EXERCISE DESCRIPTION => Your answer should be every line of the records that contains the word "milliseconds".

TASK DATA =>

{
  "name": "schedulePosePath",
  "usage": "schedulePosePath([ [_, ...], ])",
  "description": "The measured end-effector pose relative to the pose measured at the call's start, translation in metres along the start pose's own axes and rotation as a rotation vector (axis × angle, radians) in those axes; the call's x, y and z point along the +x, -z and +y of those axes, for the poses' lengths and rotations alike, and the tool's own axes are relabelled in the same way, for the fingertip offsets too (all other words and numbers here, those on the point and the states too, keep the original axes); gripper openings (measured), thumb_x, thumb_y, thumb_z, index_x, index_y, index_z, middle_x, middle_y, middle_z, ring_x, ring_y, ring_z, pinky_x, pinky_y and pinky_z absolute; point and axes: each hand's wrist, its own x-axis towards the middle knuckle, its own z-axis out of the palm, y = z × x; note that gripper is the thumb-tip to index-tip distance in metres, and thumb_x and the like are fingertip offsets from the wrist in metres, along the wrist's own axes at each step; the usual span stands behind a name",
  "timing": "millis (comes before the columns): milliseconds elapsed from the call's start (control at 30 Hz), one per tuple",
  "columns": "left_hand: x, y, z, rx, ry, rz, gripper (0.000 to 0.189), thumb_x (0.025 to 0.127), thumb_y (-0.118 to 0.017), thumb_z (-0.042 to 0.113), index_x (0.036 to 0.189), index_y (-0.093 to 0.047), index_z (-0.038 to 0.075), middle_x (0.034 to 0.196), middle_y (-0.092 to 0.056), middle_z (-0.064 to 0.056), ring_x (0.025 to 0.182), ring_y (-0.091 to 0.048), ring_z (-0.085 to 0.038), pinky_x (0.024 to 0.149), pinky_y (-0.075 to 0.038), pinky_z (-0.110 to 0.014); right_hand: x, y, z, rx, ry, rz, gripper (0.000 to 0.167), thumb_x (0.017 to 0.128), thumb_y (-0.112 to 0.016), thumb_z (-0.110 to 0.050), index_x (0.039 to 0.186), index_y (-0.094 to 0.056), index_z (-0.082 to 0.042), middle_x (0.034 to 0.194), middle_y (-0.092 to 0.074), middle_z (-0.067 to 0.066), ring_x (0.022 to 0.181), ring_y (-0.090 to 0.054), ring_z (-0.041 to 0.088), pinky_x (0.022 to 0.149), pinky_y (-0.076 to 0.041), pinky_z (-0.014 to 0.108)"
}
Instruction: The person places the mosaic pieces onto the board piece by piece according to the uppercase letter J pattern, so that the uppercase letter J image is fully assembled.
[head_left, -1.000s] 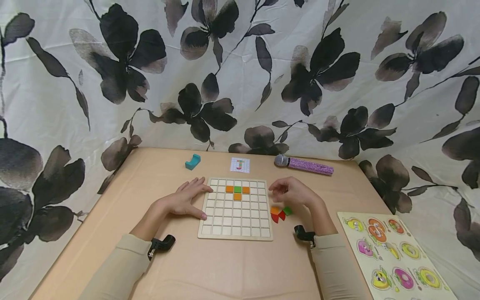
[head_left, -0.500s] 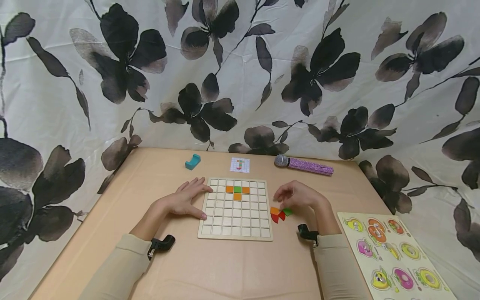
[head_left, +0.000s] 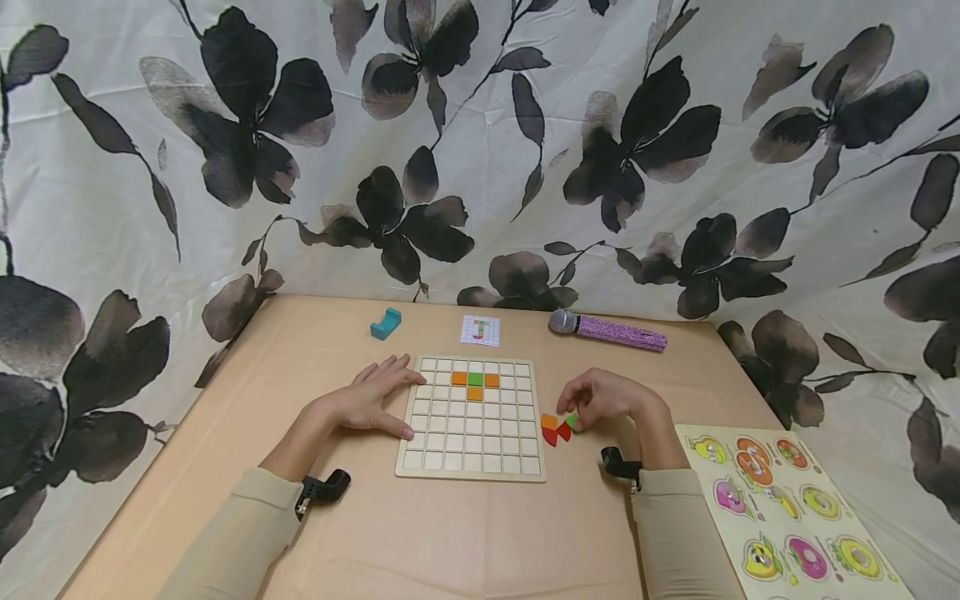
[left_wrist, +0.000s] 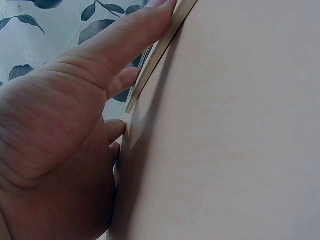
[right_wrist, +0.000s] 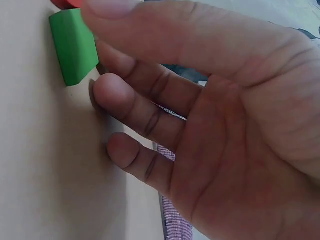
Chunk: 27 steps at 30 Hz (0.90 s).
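Note:
A white grid board [head_left: 450, 442] lies on the table, with three orange tiles [head_left: 475, 394] and one green tile [head_left: 476, 379] in its upper cells. My left hand [head_left: 371, 400] rests at the board's left edge, thumb and fingers spread; in the left wrist view the thumb touches the board's wooden edge [left_wrist: 159, 52]. Right of the board, my right hand [head_left: 611, 398] pinches a loose green block [right_wrist: 75, 47] between thumb and fingers. Close beside it lie an orange piece [head_left: 549, 422] and red pieces [head_left: 551, 437].
Behind the board lie a small pattern card [head_left: 480, 331], a teal curved block [head_left: 386, 324] and a purple glittery microphone [head_left: 615, 331]. A fruit picture sheet [head_left: 780, 500] lies at the right, partly under the right forearm. A floral cloth [head_left: 525, 167] hangs behind the table.
My right hand has come down and slightly right, onto the loose green block, which now stands tilted at the fingertips. The left hand and board have stayed put.

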Motion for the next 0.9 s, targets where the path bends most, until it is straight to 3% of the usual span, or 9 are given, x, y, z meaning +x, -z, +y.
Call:
schedulePosePath([
  [333, 0.0003, 0.0, -0.0003, 0.009, 0.0, -0.003, 0.089, 0.075, -0.088, 0.057, 0.148, -0.05, 0.023, 0.175, -0.01, -0.02, 0.162, 0.0, -0.042, 0.128, 0.003, -0.064, 0.0026, -0.0018, -0.0004, 0.03, 0.012, -0.043, 0.025, 0.081, -0.086, 0.0, 0.104, -0.077, -0.003, 0.092, -0.07, 0.011, 0.081, -0.054, 0.021, 0.068, -0.048, 0.025],
  [900, 0.0001, -0.0002, -0.0008, 0.005, -0.004, 0.001, 0.087, 0.076, -0.088, 0.056, 0.148, -0.051, 0.022, 0.174, -0.01, -0.021, 0.161, 0.0, -0.045, 0.127, 0.003, -0.065, 0.0055, -0.0032, 0.0012, -0.041, 0.037, 0.058, 0.018, 0.083, -0.082, 0.003, 0.098, -0.076, -0.004, 0.088, -0.069, 0.011, 0.08, -0.055, 0.021, 0.074, -0.049, 0.03],
])
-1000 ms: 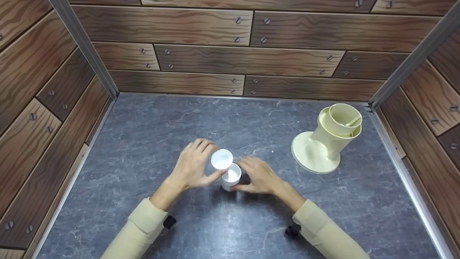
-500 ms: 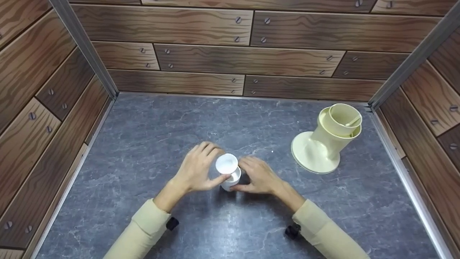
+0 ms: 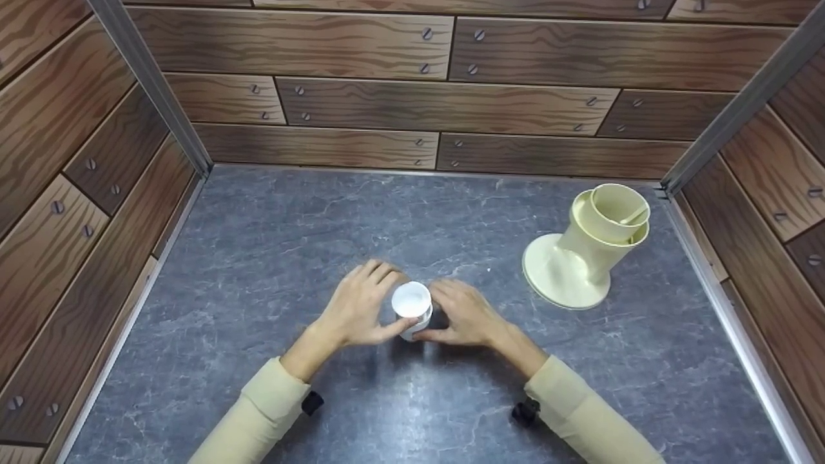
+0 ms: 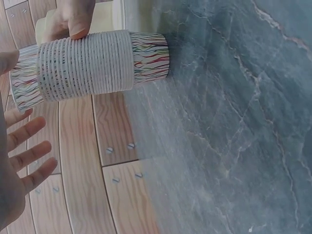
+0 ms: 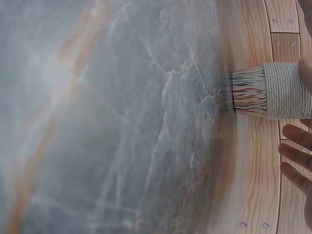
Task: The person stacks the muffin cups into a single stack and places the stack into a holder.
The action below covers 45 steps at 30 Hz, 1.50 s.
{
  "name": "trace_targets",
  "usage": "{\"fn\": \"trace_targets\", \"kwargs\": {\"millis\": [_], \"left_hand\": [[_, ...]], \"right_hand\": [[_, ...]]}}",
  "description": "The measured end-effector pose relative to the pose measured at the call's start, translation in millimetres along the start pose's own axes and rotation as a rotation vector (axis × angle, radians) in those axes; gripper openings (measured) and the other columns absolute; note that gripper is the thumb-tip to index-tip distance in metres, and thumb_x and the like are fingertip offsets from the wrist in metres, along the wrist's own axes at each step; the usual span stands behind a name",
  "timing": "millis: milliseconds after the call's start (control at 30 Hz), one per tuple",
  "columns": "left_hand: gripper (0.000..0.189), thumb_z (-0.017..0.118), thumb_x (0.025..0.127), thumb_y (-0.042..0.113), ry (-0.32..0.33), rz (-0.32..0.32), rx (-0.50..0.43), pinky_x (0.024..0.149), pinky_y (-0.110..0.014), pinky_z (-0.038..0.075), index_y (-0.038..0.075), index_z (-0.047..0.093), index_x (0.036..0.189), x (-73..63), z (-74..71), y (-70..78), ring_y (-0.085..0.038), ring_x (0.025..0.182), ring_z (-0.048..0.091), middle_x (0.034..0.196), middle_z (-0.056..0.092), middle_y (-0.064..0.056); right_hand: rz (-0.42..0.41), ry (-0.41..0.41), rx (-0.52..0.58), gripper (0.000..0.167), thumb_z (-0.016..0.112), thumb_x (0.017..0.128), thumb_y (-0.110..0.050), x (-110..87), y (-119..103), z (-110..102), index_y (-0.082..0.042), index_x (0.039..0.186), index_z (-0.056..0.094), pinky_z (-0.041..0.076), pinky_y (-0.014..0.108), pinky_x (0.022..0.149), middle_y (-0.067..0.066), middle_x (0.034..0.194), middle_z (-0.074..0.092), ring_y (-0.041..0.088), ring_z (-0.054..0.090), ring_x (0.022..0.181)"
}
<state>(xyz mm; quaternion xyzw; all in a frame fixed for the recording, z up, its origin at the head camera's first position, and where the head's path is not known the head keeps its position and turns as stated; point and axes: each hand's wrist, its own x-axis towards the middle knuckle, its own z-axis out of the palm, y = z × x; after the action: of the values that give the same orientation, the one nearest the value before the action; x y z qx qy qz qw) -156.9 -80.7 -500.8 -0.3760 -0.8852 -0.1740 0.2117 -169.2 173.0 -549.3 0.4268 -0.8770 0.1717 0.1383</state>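
My left hand [image 3: 361, 312] pinches the rim of a paper cup [image 3: 411, 299], white inside, with thumb and fingers. Below it stands an upright stack of nested paper cups [image 4: 87, 63], which my right hand [image 3: 467, 316] holds around the side. In the left wrist view the pinched cup sits partly inside the top of the stack, its coloured wavy-line pattern showing. Closely spaced white rims ring the stack's middle, and the same pattern shows on the lowest cup [image 5: 249, 92]. From above, the pinched cup hides most of the stack.
A pale yellow plastic holder [image 3: 567, 274] with a round base and a tilted double tube stands at the right rear. Wood-print walls [image 3: 322, 103] enclose the grey marbled table [image 3: 290, 212] at the back and sides. A tiny white speck [image 3: 488, 269] lies beyond my right hand.
My left hand has moved right and slightly toward me, bringing its cup from beside the stack's mouth to over and partly into it. My right hand and the stack stay put.
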Motion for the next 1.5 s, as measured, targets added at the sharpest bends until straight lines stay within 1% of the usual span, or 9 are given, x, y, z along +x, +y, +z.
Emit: {"fn": "trace_targets", "kwargs": {"millis": [233,533,667,767,867,1000,1233,1333,1500], "left_hand": [[0.059,0.069,0.086,0.066,-0.037,-0.010,-0.012,0.088,-0.037,0.057,0.018,0.066,0.119,-2.5,4.4,-1.0,-0.019,0.109,0.064,0.120,0.069,0.001],[0.059,0.067,0.088,0.068,-0.071,-0.013,-0.008,0.087,-0.039,0.058,0.018,0.066,0.120,-4.1,9.5,-0.7,-0.020,0.110,0.064,0.120,0.069,0.000],[0.059,0.067,0.088,0.068,-0.071,-0.007,-0.006,0.089,-0.040,0.058,0.018,0.066,0.119,-4.5,11.3,-0.5,-0.021,0.111,0.064,0.120,0.069,0.000],[0.060,0.067,0.087,0.068,-0.071,-0.003,0.000,0.091,-0.040,0.058,0.017,0.066,0.120,-5.1,12.9,-0.7,-0.021,0.111,0.064,0.120,0.069,0.000],[0.059,0.067,0.087,0.067,-0.076,-0.003,-0.003,0.091,-0.039,0.058,0.017,0.066,0.120,-5.9,14.0,-0.6,-0.020,0.111,0.064,0.121,0.069,0.000],[0.059,0.069,0.087,0.066,-0.078,-0.007,-0.009,0.091,-0.040,0.058,0.017,0.066,0.120,-6.8,15.5,-0.3,-0.021,0.111,0.065,0.122,0.070,-0.001],[0.058,0.070,0.087,0.066,-0.071,-0.010,-0.012,0.090,-0.039,0.057,0.018,0.066,0.118,-7.6,16.8,-0.7,-0.020,0.109,0.064,0.118,0.069,0.000],[0.058,0.069,0.087,0.066,-0.069,-0.009,-0.011,0.091,-0.038,0.057,0.018,0.066,0.119,-8.1,16.9,-1.0,-0.020,0.109,0.064,0.118,0.069,0.000],[0.058,0.069,0.087,0.066,-0.071,-0.016,-0.007,0.093,-0.039,0.057,0.018,0.067,0.119,-9.0,17.9,-1.4,-0.020,0.111,0.064,0.119,0.069,0.000]], "right_hand": [[0.012,-0.002,-0.001,0.080,0.075,0.085,-0.071,-1.1,0.5,0.7,-0.006,0.131,0.066,0.055,0.047,0.109,0.012,0.124,0.075,0.030,0.071,0.119],[0.009,0.000,0.002,0.081,0.076,0.083,-0.070,-0.6,1.0,1.2,-0.006,0.131,0.066,0.056,0.047,0.108,0.011,0.122,0.074,0.029,0.071,0.118],[0.008,-0.006,0.005,0.082,0.076,0.084,-0.070,-0.8,1.2,1.9,-0.004,0.133,0.066,0.056,0.049,0.108,0.013,0.124,0.074,0.031,0.071,0.119],[0.005,-0.021,-0.009,0.081,0.074,0.085,-0.070,-1.2,1.5,3.4,-0.004,0.131,0.066,0.055,0.049,0.108,0.014,0.123,0.074,0.032,0.071,0.119],[0.005,-0.039,-0.019,0.078,0.073,0.086,-0.071,-2.0,2.0,5.1,-0.006,0.129,0.066,0.055,0.047,0.109,0.012,0.122,0.074,0.030,0.071,0.118],[0.001,-0.042,-0.025,0.076,0.073,0.086,-0.070,-2.7,2.6,7.2,-0.006,0.126,0.066,0.055,0.045,0.109,0.010,0.118,0.074,0.028,0.072,0.114],[-0.008,-0.044,-0.050,0.073,0.075,0.083,-0.072,-2.9,3.5,9.5,-0.009,0.119,0.067,0.058,0.040,0.101,0.005,0.109,0.073,0.023,0.071,0.103],[-0.008,-0.058,-0.052,0.074,0.075,0.083,-0.072,-2.9,3.9,10.2,-0.009,0.120,0.067,0.058,0.040,0.100,0.005,0.109,0.072,0.022,0.070,0.103],[-0.018,-0.080,-0.066,0.079,0.075,0.082,-0.074,-3.1,6.0,12.7,-0.009,0.126,0.066,0.057,0.040,0.102,0.005,0.114,0.072,0.022,0.070,0.106]]}}
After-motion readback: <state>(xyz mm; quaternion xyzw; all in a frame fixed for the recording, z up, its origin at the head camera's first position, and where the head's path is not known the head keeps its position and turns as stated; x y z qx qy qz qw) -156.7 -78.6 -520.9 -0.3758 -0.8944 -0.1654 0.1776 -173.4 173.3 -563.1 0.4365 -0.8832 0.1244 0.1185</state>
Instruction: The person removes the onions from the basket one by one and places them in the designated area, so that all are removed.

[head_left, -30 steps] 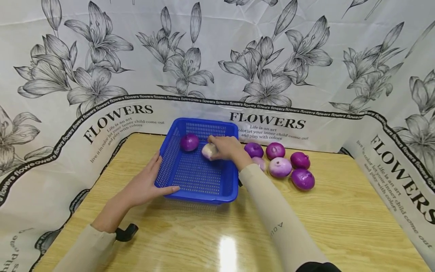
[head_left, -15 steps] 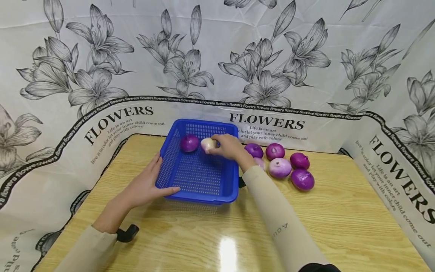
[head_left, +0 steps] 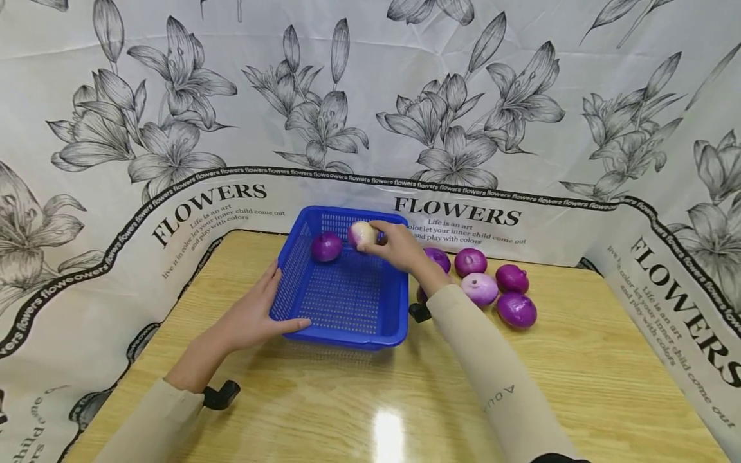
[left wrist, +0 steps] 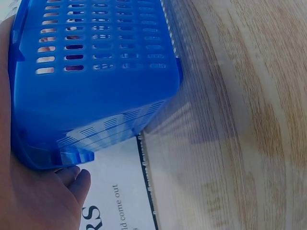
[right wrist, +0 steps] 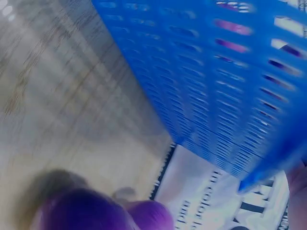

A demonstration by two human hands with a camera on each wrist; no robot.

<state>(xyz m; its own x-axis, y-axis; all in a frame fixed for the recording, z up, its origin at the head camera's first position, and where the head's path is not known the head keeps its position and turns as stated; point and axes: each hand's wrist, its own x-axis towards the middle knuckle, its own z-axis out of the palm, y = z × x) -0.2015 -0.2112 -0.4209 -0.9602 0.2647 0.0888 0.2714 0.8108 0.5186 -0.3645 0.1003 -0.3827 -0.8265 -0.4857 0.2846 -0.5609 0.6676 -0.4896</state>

WRITTEN SOLUTION =>
  "timing": "millis (comes before the columns): milliseconds elapsed from the call's start (control at 30 Hz), one per tuple",
  "timing": "millis: milliseconds after the call's start (control at 30 Hz), one per tuple",

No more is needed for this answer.